A Polícia Civil do Estado do Maranhão, por intermédio da 9ª Delegacia Regional de Açailândia, deu cumprimento, nesta terça-feira (3), a um mandado de prisão definitiva expedido pela 1ª Vara Criminal de Açailândia em desfavor de Adão Soares e Josemir Ferreira Soares.

Segundo a polícia, os dois presos foram condenados a 15 anos de reclusão, pela prática dos crimes de homicídio qualificado e ocultação de cadáver.

De acordo com o inquérito policial, a dupla assassinou Elson Machado da Silva, uma criança de apenas 9 anos de idade e com deficiência mental. O crime foi praticado no dia 14 de dezembro de 2009, por volta das 16h, na localidade do Assentamento Planalto Anil I, em Açailândia.

Consta nas investigações, que Elson Machado foi dominado por Adão Soares, o qual colocou a criança dentro de um tanque, para horas depois, com a ajuda de Josemir Ferreira, tirar a vida do menino.

Há relatos de que a criança, dias antes do crime, teria sido abusada sexualmente por Josemir, que é filho de Adão. Testemunhas afirmam que o menino contou a um primo e para outras pessoas que havia sido abusado.

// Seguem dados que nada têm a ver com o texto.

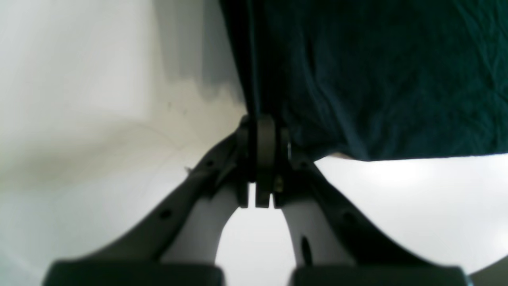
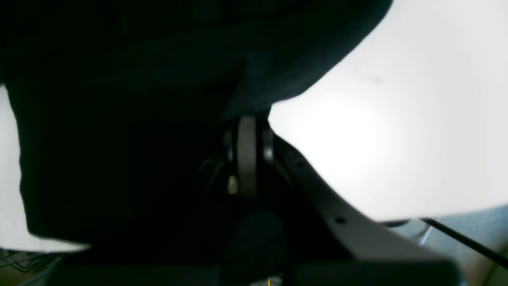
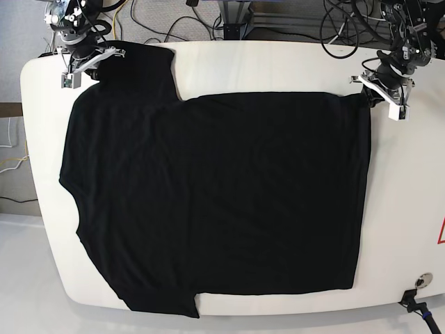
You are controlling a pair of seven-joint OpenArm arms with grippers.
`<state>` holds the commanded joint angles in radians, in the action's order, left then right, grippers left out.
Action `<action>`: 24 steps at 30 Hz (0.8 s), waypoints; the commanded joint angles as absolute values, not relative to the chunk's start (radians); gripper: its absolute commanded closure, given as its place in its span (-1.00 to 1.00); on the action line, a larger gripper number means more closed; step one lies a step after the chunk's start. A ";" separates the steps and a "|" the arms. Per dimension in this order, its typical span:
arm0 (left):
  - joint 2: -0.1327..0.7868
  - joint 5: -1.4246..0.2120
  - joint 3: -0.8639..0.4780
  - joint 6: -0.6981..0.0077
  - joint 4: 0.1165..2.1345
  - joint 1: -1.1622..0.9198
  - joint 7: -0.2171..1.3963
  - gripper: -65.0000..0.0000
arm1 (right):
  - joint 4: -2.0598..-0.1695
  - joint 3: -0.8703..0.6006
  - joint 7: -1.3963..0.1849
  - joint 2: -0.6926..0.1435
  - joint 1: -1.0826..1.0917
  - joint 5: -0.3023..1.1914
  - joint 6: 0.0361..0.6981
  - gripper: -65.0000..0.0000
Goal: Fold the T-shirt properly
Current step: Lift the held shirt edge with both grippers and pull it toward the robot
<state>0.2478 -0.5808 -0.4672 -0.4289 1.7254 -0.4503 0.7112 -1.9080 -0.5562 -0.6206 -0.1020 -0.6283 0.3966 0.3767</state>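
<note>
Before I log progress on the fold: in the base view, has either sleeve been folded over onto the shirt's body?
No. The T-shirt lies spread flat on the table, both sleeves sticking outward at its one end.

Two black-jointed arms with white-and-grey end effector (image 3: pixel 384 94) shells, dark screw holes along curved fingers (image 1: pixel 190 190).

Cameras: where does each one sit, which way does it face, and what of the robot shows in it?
Left wrist: rides the left arm, looks along the left gripper, shut on the T-shirt over the white table.
Right wrist: rides the right arm, looks along the right gripper, shut on dark cloth.
Base: overhead, looking down on the T-shirt spread flat; the left gripper is at its hem corner, the right gripper at a sleeve.
Shared: every view shows the T-shirt and table.
</note>
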 joint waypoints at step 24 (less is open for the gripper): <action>0.249 -0.581 -0.527 -0.515 1.857 -0.440 0.711 1.00 | -1.998 -0.650 -0.621 -0.090 -0.654 0.559 0.435 1.00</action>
<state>0.2493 -0.5808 -0.5271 -0.5148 1.8573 -0.4396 0.7112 -1.9985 -0.6498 -0.6206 -0.0898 -0.6544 0.5593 0.4350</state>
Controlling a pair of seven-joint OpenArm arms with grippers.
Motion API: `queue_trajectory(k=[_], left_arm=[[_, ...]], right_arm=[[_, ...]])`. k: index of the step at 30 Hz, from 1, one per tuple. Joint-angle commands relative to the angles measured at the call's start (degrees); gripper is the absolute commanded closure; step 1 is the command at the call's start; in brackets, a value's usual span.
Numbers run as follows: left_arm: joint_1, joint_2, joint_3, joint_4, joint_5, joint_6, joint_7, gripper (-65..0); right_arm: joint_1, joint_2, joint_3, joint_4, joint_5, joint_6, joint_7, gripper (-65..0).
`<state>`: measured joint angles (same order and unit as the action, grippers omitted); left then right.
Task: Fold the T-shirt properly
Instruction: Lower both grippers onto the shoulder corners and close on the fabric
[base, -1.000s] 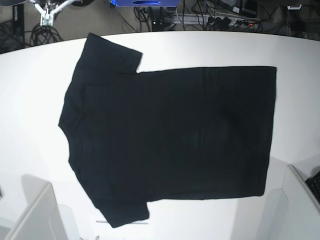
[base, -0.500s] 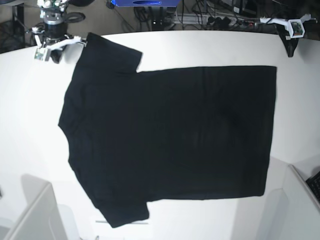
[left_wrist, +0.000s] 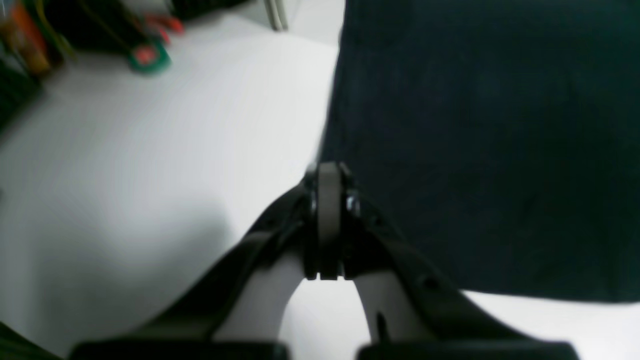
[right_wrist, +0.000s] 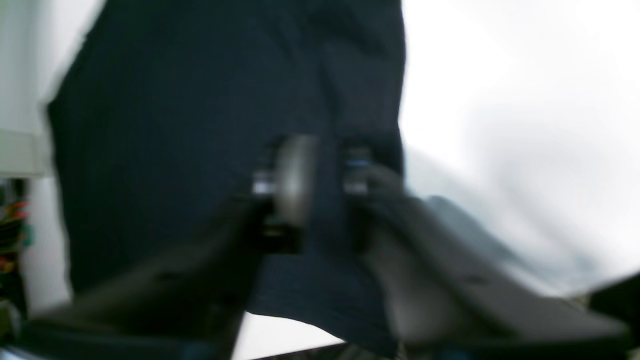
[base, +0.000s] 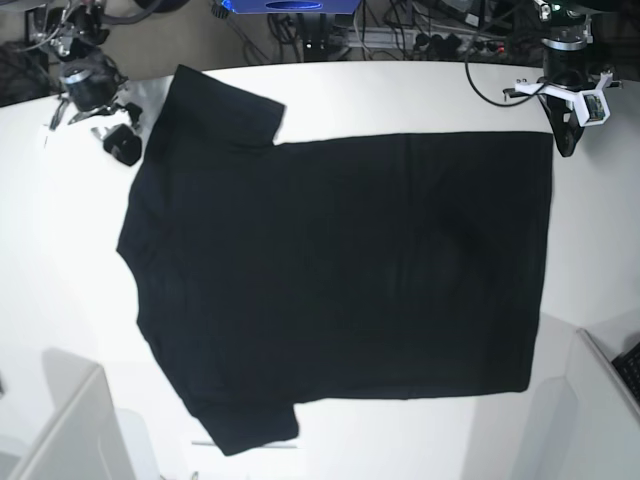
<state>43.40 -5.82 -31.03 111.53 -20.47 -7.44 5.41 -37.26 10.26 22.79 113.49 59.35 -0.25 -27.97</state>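
While both arms hover at the far edge of the desk (base: 330, 90), we record the following, every place taken from the T-shirt (base: 340, 270).

Item: T-shirt, one, black, short-sleeved, lying flat and fully spread across the middle of the desk; collar end toward the base view's left, straight hem toward its right. Plain side up; no print or label visible. Cloth matte, soft, thin, largely smooth.

Item: left pincer (left_wrist: 327, 220), above the shirt's far hem corner, just off the cloth edge. Jaws pressed together, nothing held.

Item: right pincer (right_wrist: 320, 185), above the far sleeve and shoulder. Jaws stand partly apart in a blurred wrist view, cloth showing through the gap; we judge nothing gripped.

Item: desk, white, smooth, round-edged; strong contrast with the cloth.

Step in hand, as we judge it: reaching for the far edge to begin the first lengthwise fold. To do it well, we advise parting the left pincer before descent, pinching only the top layers at hem corner and shoulder, and lifting both ends evenly so the edge carries over straight without dragging the body.
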Motion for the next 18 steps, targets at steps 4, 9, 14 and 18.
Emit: queue_trajectory(k=[4, 9, 14, 18], left_arm=[[-1.5, -4.6, -4.5, 0.5, -13.1, 0.4, 7.3, -4.6], [-3.7, -7.8, -10.2, -1.2, -24.0, 0.4, 15.6, -28.5], [-4.9, -8.0, -10.6, -2.0, -24.2, -4.8, 16.7, -44.8], [-5.0, -8.0, -11.0, -6.4, -24.2, -12.7, 16.7, -49.5]], right_arm=[[-0.3, 2.7, 0.5, -1.8, 5.7, 0.5, 0.9, -32.1], [-0.3, 4.6, 0.6, -7.4, 11.5, 0.5, 0.9, -35.7], [0.8, 5.1, 0.2, -12.3, 11.9, 5.2, 0.3, -35.7], [1.6, 5.0, 0.5, -15.3, 11.7, 6.8, -2.2, -35.7]])
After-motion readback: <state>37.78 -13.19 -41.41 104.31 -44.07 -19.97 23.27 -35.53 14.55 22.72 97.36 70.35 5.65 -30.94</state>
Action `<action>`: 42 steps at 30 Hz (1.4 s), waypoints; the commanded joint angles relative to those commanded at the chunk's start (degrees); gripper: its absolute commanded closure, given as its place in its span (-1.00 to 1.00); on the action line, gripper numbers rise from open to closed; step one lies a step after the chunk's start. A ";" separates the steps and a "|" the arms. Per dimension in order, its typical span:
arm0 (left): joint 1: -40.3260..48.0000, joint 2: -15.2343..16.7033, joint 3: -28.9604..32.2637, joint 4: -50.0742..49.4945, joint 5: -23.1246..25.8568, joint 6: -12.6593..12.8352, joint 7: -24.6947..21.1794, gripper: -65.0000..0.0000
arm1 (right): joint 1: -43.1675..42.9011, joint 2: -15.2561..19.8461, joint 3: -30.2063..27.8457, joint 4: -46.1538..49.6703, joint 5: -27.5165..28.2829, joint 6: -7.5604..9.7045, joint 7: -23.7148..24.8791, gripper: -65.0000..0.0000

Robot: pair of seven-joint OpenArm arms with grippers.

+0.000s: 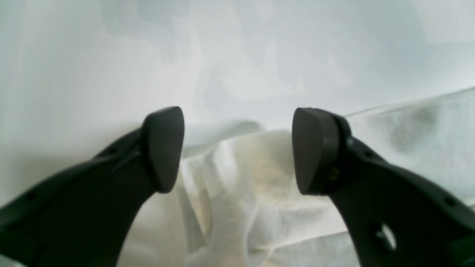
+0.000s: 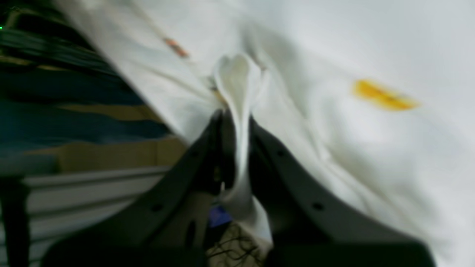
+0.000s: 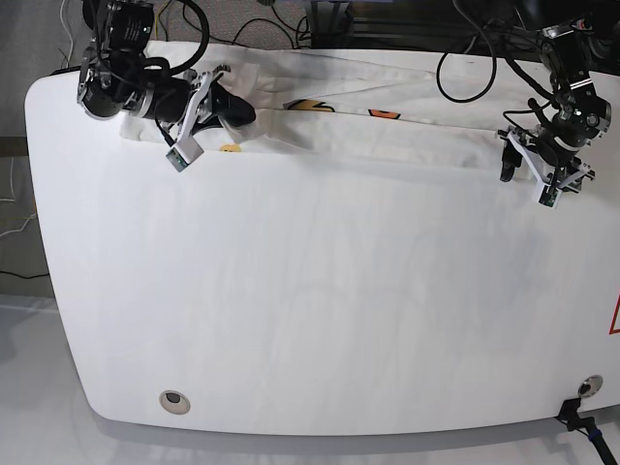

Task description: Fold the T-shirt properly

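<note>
The white T-shirt (image 3: 387, 140) lies as a long crumpled strip along the table's far edge, with orange and yellow print (image 3: 308, 105) showing. My right gripper (image 3: 242, 114) is at the strip's left end. In the right wrist view it (image 2: 237, 122) is shut on a pinched fold of the shirt (image 2: 241, 74), with a yellow print (image 2: 384, 96) nearby. My left gripper (image 3: 531, 179) is at the strip's right end. In the left wrist view it (image 1: 239, 150) is open, and a bunched piece of the shirt (image 1: 252, 178) lies below, between the fingers.
The white table (image 3: 320, 310) takes up most of the base view, with rounded front corners. Cables (image 3: 465, 58) run behind its far edge. A grey round mark (image 3: 174, 399) is near the front left and a small fitting (image 3: 586, 387) at the front right.
</note>
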 joint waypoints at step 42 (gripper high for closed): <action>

Após matarem Elson Machado, Adão e Josemir ocultaram o corpo da vítima. Na época do crime, Adão e Josemir chegaram a ficar alguns meses presos, mas foram colocados em liberdade, pelo fato de a polícia não conseguir comprovar a autoria do crime. O corpo do menino nunca foi achado, e o caso foi marcado por problemas na investigação e chegou a ser divulgado no Fantástico da TV Globo, em janeiro de 2011, após ter sido arquivado por falta de provas.

Em fevereiro de 2011 o caso foi reaberto, e, em 2015, Adão e Josemir foram levados a júri popular, sendo condenados a 15 anos de prisão. Eles ganharam o direito de recorrer em liberdade. Somente nesta terça, quatro anos após a condenação, pai e filho foram presos, para poder cumprir a pena.

Adão Soares e Josemir Ferreira Soares foram presos e encaminhados para a UPR de Açailândia, estando ambos à disposição da Justiça.